# DNS showing invalid



## quizme1220 (Sep 21, 2004)

Hello everyone,
I recently asked Verizon to send me a new modem/router and was sent the Actiontec Wireless GT704WG. I had the Westell Versalink 327w but started to have problems. My speed is 3000/768, I'm not setup as wireless if that helps. After setting up the Actiontec I did an ipconfig and my DNS suffix states domain_not_set.invalid. I called Verizon and spoke with a tech  need I say more. I'm hoping one of you experts :grin: out there can help me correct this problem. Open to all suggestions.


----------



## johnwill (Sep 26, 2002)

Can we see the output of the the following?
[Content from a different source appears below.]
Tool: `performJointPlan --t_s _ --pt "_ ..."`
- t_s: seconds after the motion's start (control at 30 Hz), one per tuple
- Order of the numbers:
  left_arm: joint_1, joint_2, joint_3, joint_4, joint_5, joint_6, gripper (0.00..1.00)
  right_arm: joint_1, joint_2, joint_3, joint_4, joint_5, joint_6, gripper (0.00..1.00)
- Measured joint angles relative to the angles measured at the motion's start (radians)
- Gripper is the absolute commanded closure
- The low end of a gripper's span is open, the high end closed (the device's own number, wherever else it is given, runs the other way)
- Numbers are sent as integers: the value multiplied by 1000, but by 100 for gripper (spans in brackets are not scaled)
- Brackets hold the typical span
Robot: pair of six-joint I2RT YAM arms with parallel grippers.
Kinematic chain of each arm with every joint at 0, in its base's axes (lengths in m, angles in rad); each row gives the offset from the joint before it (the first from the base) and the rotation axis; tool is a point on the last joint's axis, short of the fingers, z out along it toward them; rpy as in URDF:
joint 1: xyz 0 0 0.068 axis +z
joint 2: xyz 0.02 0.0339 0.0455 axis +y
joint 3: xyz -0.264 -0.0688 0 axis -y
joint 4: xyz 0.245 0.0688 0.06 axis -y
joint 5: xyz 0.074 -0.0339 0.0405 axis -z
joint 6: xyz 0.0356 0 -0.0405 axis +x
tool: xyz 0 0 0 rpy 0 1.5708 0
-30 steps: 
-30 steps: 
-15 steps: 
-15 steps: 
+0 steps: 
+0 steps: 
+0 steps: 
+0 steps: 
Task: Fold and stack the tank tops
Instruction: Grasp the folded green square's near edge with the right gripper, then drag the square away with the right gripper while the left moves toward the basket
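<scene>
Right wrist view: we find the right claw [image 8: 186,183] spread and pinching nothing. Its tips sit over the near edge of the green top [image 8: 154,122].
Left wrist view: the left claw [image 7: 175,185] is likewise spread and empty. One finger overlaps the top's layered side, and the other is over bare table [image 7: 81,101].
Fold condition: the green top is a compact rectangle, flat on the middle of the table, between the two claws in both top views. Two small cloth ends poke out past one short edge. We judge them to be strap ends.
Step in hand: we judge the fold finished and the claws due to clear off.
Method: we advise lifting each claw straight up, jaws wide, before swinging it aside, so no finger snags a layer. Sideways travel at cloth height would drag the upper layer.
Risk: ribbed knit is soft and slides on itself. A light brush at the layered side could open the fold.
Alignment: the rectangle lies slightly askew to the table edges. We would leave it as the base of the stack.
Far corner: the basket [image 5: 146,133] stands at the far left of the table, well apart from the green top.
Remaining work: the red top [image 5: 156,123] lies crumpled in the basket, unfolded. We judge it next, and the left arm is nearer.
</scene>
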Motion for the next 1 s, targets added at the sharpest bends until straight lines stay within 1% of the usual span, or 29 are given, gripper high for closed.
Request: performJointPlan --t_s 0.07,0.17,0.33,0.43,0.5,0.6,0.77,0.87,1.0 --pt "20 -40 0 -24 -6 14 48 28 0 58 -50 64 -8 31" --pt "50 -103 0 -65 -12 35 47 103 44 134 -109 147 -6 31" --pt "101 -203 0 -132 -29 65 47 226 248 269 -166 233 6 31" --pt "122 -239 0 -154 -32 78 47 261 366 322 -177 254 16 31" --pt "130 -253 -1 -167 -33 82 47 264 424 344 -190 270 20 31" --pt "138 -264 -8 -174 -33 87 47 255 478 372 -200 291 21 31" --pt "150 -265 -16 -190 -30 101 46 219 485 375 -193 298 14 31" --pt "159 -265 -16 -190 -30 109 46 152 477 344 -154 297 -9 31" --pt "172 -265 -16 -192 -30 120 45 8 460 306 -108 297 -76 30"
Start, Run, CMD to open a command prompt:

Type the following command:

*IPCONFIG /ALL*

Right click in the command window and choose *Select All*, then hit *Enter*.
Paste the results in a message here.


----------



## quizme1220 (Sep 21, 2004)

johnwill said:


> Can we see the output of the the following?
> 
> Start, Run, CMD to open a command prompt:
> 
> ...


As per your instructions

Microsoft Windows XP [Version 5.1.2600]
(C) Copyright 1985-2001 Microsoft Corp.

C:\Documents and Settings\owner>ipconfig /all

Windows IP Configuration

Host Name . . . . . . . . . . . . : SUZEESWORLD
Primary Dns Suffix . . . . . . . :
Node Type . . . . . . . . . . . . : Unknown
IP Routing Enabled. . . . . . . . : No
WINS Proxy Enabled. . . . . . . . : No
DNS Suffix Search List. . . . . . : domain_not_set.invalid

Ethernet adapter Local Area Connection:

Connection-specific DNS Suffix . : domain_not_set.invalid
Description . . . . . . . . . . . : Intel(R) PRO/1000 CT Desktop Connect
ion
Physical Address. . . . . . . . . : 00-01-29-D0-F8-02
Dhcp Enabled. . . . . . . . . . . : Yes
Autoconfiguration Enabled . . . . : Yes
IP Address. . . . . . . . . . . . : 192.168.1.64
Subnet Mask . . . . . . . . . . . : 255.255.255.0
Default Gateway . . . . . . . . . : 192.168.1.1
DHCP Server . . . . . . . . . . . : 192.168.1.1
DNS Servers . . . . . . . . . . . : 192.168.1.1
192.168.1.1
Lease Obtained. . . . . . . . . . : Wednesday, January 24, 2007 11:56:20
AM
Lease Expires . . . . . . . . . . : Thursday, January 25, 2007 11:56:20
AM

C:\Documents and Settings\owner>


----------



## johnwill (Sep 26, 2002)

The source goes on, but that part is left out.